Connect model deployment back to CI/CD and monitoring (registry, rollbacks, A/B).
Sketch a simple deployment setup for a Flow‑style service.

Introduction

Training a model is only one piece of the puzzle.
Even the best model is useless if it cannot be invoked when and where it is needed.

Deployment patterns answer questions like:

Is the model used in batch or real‑time?
Who calls it (backend services, front‑end, cron jobs)?
How are versions and rollbacks handled?

In the Flow Initiative, these patterns help you turn notebooks into services that feed into education, governance, and analytics dashboards.

Batch Scoring

What it is

In batch scoring, you run the model periodically on a large dataset and store the results:

inputs → model → outputs in a big batch.
Then push results into a database, data lake, or dashboard.

Typical patterns:

nightly or weekly reports,
batch recommendations or rankings,
data‑transformation jobs that enrich a dataset with predictions.

When to use it

Use batch deployment when:

Latency is not critical (you can wait minutes or hours).
You process many records at once.
You feed an analytics or admin dashboard, not a live user interface.

In Flow‑style systems, this is common for:

cohort reports,
intervention‑risk lists for mentors,
aggregated governance‑health summaries.

Simple example

# train or load model (offline)
model = load_model("model_latest.pkl")

# load data in batch
data = pd.read_csv("users_to_score.csv")
X = data[["feature_1", "feature_2"]]

# score
y_pred = model.predict(X)
data["risk_score"] = y_pred

# write back
data.to_csv("scored_users.csv", index=False)

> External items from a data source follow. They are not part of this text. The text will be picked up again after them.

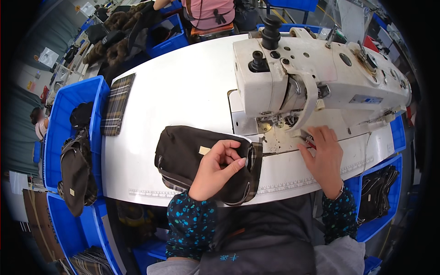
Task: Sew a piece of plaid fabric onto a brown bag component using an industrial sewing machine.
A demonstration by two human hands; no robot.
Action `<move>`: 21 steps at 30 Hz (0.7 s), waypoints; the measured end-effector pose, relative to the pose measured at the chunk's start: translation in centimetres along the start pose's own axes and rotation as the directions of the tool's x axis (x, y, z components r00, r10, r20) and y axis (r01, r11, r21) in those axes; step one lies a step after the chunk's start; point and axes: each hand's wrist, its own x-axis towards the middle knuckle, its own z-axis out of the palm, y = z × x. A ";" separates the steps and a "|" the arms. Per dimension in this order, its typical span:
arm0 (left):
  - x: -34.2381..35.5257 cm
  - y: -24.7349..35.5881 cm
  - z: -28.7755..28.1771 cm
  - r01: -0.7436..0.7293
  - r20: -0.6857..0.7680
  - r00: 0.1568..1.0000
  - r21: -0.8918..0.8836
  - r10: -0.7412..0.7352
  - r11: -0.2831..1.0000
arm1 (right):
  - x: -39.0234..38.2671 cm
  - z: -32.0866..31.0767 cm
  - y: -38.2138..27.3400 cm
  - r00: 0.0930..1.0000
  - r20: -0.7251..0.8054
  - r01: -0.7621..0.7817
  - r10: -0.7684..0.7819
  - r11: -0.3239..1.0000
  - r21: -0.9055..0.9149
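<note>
A dark brown fabric pouch piece (pixel 183 144) with zippers along its edges and a small pale label lies at the table's front. My left hand (pixel 215 167) rests on its right part, fingers loosely curled, thumb and index fingertip apart. Plaid cloth shows at the piece's right and lower edges. Beside the needle area of a white sewing machine (pixel 270 87), my right hand (pixel 324 158) is closed on a small metal tool with a red part (pixel 310 141), which looks like thread snips. The fingers partly cover that tool.
The white table (pixel 183 87) has a ruler strip along its front edge. A folded plaid cloth (pixel 118 105) lies at its left. Blue bins (pixel 98 87) stand left, one with a brown piece (pixel 75 174) over its rim. Another blue bin (pixel 394 183) with dark pieces stands right. A person (pixel 208 13) sits beyond.
</note>
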 end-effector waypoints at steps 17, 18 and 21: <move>3.2 3.3 0.6 -0.132 0.031 0.955 0.935 0.294 0.329 | 2.2 6.2 -2.3 0.652 0.200 0.697 -0.732 0.681 0.225; 4.0 3.5 -0.2 -0.135 0.037 0.955 0.936 0.293 0.324 | 2.3 6.2 -2.3 0.656 0.195 0.694 -0.729 0.685 0.223; 5.7 5.2 -1.2 -0.303 0.273 0.952 0.910 0.142 0.284 | 2.6 6.1 -2.2 0.651 0.186 0.675 -0.736 0.673 0.303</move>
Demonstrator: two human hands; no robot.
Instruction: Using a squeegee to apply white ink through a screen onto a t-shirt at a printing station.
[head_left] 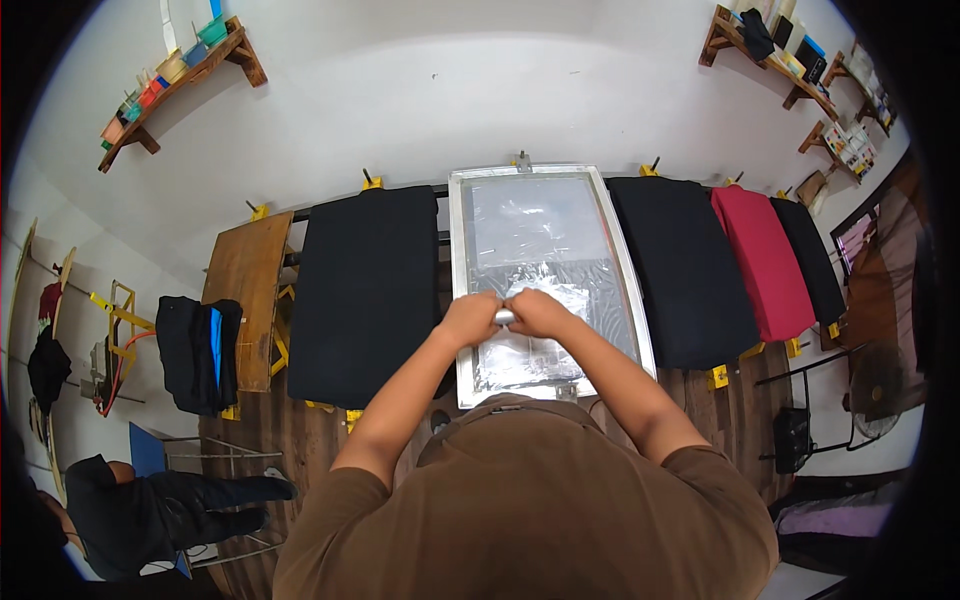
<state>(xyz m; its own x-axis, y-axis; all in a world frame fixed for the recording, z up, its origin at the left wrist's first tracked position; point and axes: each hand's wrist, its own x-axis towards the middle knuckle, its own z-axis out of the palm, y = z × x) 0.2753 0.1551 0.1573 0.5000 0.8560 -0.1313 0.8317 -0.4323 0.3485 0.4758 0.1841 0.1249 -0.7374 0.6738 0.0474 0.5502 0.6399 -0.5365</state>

You can then import scored_users.csv into a dashboard or database.

Online / API Serving

What it is

In online serving, you expose the model as an API endpoint that:

receives a request,
runs a prediction,
returns a response in near real‑time.

Typical stack:

a web framework (e.g., Flask, FastAPI, Express)
that loads the model once and reuses it for many requests.

When to use it

Use online deployment when:

you need low latency (sub‑second to a few seconds).
each request is small but frequent.
the model is part of a live user‑facing product.

In Flow‑style systems, this is common for:

real‑time recommendations (e.g., “next lesson to attempt”),
risk‑or‑intervention alerts,
governance or proposal‑scoring APIs.

Minimal structure

# app.py
from fastapi import FastAPI
from pydantic import BaseModel
import joblib
import numpy as np

app = FastAPI()

# load model at startup
model = joblib.load("model_latest.pkl")

class Features(BaseModel):
    hours_studied: float
    quiz_score: float

@app.post("/predict")
def predict(feature_inputs: Features):
    X = np.array([[feature_inputs.hours_studied, feature_inputs.quiz_score]])
    y_pred = model.predict(X)
    proba = model.predict_proba(X) if hasattr(model, "predict_proba") else None

    return {
        "prediction": int(y_pred),
        "confidence": proba.tolist() if proba is not None else None,
    }

You then run this server and call it from a front‑end or other backend service.

Connection to CI/CD and monitoring

Model registry → the model_latest.pkl is the newest version from CI/CD.
Monitoring → you log latency, error rate, and input/output distributions for this endpoint.
Rollbacks → if the new model is bad, point the service to an older model_v1.pkl file or environment‑specific symlink.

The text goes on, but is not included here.